• [About this task] Each line below needs to be printed again exactly.

*** Opening of Records to use ***

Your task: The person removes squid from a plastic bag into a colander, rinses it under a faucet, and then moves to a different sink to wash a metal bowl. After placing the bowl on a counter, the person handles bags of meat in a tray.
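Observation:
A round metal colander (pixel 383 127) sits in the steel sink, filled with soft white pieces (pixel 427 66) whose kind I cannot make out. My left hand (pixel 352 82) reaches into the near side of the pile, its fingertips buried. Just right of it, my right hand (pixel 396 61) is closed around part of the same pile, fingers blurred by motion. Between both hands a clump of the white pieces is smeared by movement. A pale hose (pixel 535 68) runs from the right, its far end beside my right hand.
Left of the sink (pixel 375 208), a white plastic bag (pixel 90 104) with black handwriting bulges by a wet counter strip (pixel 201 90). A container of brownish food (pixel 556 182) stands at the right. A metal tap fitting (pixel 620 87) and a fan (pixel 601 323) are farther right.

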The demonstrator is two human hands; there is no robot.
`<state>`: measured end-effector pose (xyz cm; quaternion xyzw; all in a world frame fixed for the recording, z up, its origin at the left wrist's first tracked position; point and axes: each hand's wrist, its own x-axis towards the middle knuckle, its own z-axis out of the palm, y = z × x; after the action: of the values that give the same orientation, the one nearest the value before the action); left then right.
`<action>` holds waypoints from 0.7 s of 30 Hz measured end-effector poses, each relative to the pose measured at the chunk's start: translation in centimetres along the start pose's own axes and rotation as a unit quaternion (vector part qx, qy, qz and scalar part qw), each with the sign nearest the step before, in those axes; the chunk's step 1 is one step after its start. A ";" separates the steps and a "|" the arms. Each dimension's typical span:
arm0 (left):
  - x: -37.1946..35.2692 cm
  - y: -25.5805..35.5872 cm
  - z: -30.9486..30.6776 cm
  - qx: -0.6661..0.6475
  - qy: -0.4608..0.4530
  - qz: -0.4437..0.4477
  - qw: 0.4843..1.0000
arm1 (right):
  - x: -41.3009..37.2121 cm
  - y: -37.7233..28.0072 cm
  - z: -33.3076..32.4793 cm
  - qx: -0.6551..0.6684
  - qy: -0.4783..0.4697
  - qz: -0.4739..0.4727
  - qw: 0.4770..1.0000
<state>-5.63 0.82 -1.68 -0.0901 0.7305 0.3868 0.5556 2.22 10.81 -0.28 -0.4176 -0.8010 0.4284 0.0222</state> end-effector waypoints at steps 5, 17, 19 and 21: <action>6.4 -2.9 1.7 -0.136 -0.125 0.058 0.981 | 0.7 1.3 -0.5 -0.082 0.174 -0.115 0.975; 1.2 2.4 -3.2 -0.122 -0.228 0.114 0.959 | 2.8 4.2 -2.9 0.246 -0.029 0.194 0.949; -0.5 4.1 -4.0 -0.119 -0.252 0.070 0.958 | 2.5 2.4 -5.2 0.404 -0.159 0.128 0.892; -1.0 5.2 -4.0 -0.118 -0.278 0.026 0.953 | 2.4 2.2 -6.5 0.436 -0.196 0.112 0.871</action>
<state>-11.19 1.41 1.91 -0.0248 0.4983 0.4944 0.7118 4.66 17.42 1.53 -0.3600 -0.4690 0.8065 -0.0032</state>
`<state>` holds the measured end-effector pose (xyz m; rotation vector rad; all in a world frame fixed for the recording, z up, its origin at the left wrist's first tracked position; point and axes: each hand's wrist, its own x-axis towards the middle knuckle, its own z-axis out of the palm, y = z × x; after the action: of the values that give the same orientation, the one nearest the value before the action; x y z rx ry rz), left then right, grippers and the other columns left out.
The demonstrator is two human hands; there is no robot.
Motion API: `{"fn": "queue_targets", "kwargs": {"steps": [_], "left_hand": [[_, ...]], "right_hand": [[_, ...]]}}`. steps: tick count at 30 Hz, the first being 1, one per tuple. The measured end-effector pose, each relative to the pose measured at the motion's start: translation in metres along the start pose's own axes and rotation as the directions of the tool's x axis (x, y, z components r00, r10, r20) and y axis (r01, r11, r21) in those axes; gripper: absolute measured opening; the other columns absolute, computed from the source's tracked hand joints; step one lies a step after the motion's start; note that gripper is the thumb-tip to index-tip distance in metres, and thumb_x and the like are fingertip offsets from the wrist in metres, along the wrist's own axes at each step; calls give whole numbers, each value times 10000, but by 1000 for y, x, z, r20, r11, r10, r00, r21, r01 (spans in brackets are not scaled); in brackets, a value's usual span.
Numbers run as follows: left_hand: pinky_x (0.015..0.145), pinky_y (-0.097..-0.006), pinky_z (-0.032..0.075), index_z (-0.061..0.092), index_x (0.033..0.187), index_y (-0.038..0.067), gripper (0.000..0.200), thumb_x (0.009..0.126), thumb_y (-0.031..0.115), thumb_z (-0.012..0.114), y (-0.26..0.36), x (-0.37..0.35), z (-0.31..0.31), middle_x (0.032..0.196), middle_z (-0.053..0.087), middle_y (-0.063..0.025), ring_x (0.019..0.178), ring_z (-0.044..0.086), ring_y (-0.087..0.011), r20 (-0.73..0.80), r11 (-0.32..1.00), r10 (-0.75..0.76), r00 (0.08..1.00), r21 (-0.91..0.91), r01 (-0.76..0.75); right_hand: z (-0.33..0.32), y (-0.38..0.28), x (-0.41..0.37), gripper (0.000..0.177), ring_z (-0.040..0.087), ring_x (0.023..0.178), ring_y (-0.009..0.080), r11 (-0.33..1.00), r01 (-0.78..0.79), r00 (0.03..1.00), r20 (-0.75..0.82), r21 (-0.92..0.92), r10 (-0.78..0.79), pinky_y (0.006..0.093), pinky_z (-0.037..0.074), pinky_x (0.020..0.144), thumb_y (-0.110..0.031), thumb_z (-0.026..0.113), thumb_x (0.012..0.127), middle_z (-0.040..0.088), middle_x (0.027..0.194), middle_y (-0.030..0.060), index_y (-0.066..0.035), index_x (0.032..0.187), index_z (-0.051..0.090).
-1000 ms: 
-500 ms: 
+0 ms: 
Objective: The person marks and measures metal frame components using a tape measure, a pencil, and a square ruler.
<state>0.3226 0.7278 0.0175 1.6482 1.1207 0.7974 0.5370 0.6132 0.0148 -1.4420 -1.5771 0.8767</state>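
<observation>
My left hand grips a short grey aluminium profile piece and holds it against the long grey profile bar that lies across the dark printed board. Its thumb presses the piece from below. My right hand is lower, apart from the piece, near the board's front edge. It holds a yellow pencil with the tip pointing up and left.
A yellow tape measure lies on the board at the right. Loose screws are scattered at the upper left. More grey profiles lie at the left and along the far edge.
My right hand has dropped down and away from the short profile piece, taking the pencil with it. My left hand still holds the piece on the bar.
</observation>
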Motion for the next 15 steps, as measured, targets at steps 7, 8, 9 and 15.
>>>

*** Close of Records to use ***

• [Reply]
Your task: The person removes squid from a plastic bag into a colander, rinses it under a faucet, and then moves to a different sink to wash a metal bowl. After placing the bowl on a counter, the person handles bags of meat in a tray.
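Observation:
A round metal colander (pixel 383 127) sits in the steel sink, filled with soft white pieces (pixel 427 66) whose kind I cannot make out. My left hand (pixel 352 82) reaches into the near side of the pile, its fingertips buried. Just right of it, my right hand (pixel 396 61) is closed around part of the same pile, fingers blurred by motion. Between both hands a clump of the white pieces is smeared by movement. A pale hose (pixel 535 68) runs from the right, its far end beside my right hand.
Left of the sink (pixel 375 208), a white plastic bag (pixel 90 104) with black handwriting bulges by a wet counter strip (pixel 201 90). A container of brownish food (pixel 556 182) stands at the right. A metal tap fitting (pixel 620 87) and a fan (pixel 601 323) are farther right.
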
The demonstrator is two human hands; there is no robot.
`<state>`: measured end-effector pose (xyz cm; quaternion xyzw; all in a world frame fixed for the recording, z up, its origin at the left wrist's first tracked position; point and axes: each hand's wrist, its own x-axis towards the middle knuckle, its own z-axis out of the palm, y = z × x; after the action: of the values that give the same orientation, the one nearest the value before the action); left then right.
`<action>` holds waypoints from 0.7 s of 30 Hz measured end-effector poses, each relative to the pose measured at the chunk's start: translation in centimetres along the start pose's own axes and rotation as a unit quaternion (vector part qx, qy, qz and scalar part qw), each with the sign nearest the step before, in those axes; the chunk's step 1 is one step after its start. A ";" separates the steps and a "|" the arms. Each dimension's typical span:
arm0 (left):
  - x: -37.1946..35.2692 cm
  - y: -25.5805..35.5872 cm
  - z: -30.9486..30.6776 cm
  - qx: -0.6661..0.6475
  - qy: -0.4608..0.4530
  - qz: -0.4437..0.4477
  - qw: 0.4843..1.0000
arm1 (right):
  - x: -41.3009..37.2121 cm
  - y: -37.7233..28.0072 cm
  - z: -33.3076..32.4793 cm
  - qx: -0.6551..0.6684
  - qy: -0.4783..0.4697
  - qz: -0.4739..0.4727
  - qw: 0.4770..1.0000
<state>-5.63 0.82 -1.68 -0.0901 0.7305 0.3868 0.5556 2.22 10.81 -0.28 -0.4176 -0.8010 0.4284 0.0222</state> end-effector waypoints at steps 5, 17, 19 and 21: <action>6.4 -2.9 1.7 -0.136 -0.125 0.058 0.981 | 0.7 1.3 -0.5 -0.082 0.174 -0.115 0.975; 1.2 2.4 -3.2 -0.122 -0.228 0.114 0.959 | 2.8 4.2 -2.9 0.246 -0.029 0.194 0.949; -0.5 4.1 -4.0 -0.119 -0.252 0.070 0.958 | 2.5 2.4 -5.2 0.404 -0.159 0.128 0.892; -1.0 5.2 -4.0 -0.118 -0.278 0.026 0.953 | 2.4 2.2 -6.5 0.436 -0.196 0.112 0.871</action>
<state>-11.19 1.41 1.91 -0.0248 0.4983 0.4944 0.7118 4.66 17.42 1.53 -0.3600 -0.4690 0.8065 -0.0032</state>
`<state>` holds the measured end-effector pose (xyz m; rotation vector rad; all in a world frame fixed for the recording, z up, its origin at the left wrist's first tracked position; point and axes: each hand's wrist, its own x-axis towards the middle knuckle, its own z-axis out of the palm, y = z × x; after the action: of the values that give the same orientation, the one nearest the value before the action; x y z rx ry rz), left then right, grippers and the other columns left out.
The demonstrator is two human hands; there is no robot.
Motion API: `{"fn": "queue_targets", "kwargs": {"steps": [_], "left_hand": [[_, ...]], "right_hand": [[_, ...]]}}`. steps: tick count at 30 Hz, the first being 1, one per tuple. The measured end-effector pose, each relative to the pose measured at the motion's start: translation in metres along the start pose's own axes and rotation as the directions of the tool's x axis (x, y, z components r00, r10, r20) and y axis (r01, r11, r21) in those axes; gripper: absolute measured opening; the other columns absolute, computed from the source's tracked hand joints; step one lies a step after the motion's start; note that gripper is the thumb-tip to index-tip distance in metres, and thumb_x and the like are fingertip offsets from the wrist in metres, along the wrist's own axes at each step; calls give whole numbers, each value times 10000, but by 1000 for y, x, z, r20, r11, r10, r00, r21, r01 (spans in brackets are not scaled); in brackets, a value's usual span.
Numbers run as follows: left_hand: pinky_x (0.015..0.145), pinky_y (-0.097..-0.006), pinky_z (-0.032..0.075), index_z (-0.061..0.092), index_x (0.033..0.187), index_y (-0.038..0.067), gripper (0.000..0.200), thumb_x (0.009..0.126), thumb_y (-0.031..0.115), thumb_z (-0.012..0.114), y (-0.26..0.36), x (-0.37..0.35), z (-0.31..0.31), middle_x (0.032..0.196), middle_z (-0.053..0.087), middle_y (-0.063..0.025), ring_x (0.019..0.178), ring_z (-0.044..0.086), ring_y (-0.087..0.011), r20 (-0.73..0.80), r11 (-0.32..1.00), r10 (-0.75..0.76), r00 (0.08..1.00), r21 (-0.91..0.91), r01 (-0.76..0.75); right_hand: z (-0.33..0.32), y (-0.38..0.28), x (-0.41..0.37), gripper (0.000..0.177), ring_z (-0.040..0.087), ring_x (0.023..0.178), ring_y (-0.009..0.080), r11 (-0.33..1.00), r01 (-0.78..0.79), r00 (0.03..1.00), r20 (-0.75..0.82), r21 (-0.92..0.92), r10 (-0.78..0.79), pinky_y (0.006..0.093), pinky_z (-0.037..0.074), pinky_x (0.020..0.144), thumb_y (-0.110..0.031), thumb_z (-0.026..0.113), thumb_x (0.012..0.127), middle_z (-0.040..0.088), middle_x (0.027..0.194), middle_y (-0.030..0.060), index_y (-0.066..0.035), index_x (0.032..0.187), index_z (-0.051..0.090).
-1000 ms: 
-500 ms: 
+0 ms: 
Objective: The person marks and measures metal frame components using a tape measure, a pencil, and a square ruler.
<state>0.3226 0.7278 0.0175 1.6482 1.1207 0.7974 0.5370 0.6132 0.0148 -1.4420 -1.5771 0.8767</state>
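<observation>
My left hand grips a short grey aluminium profile piece and holds it against the long grey profile bar that lies across the dark printed board. Its thumb presses the piece from below. My right hand is lower, apart from the piece, near the board's front edge. It holds a yellow pencil with the tip pointing up and left.
A yellow tape measure lies on the board at the right. Loose screws are scattered at the upper left. More grey profiles lie at the left and along the far edge.
My right hand has dropped down and away from the short profile piece, taking the pencil with it. My left hand still holds the piece on the bar.
</observation>
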Motion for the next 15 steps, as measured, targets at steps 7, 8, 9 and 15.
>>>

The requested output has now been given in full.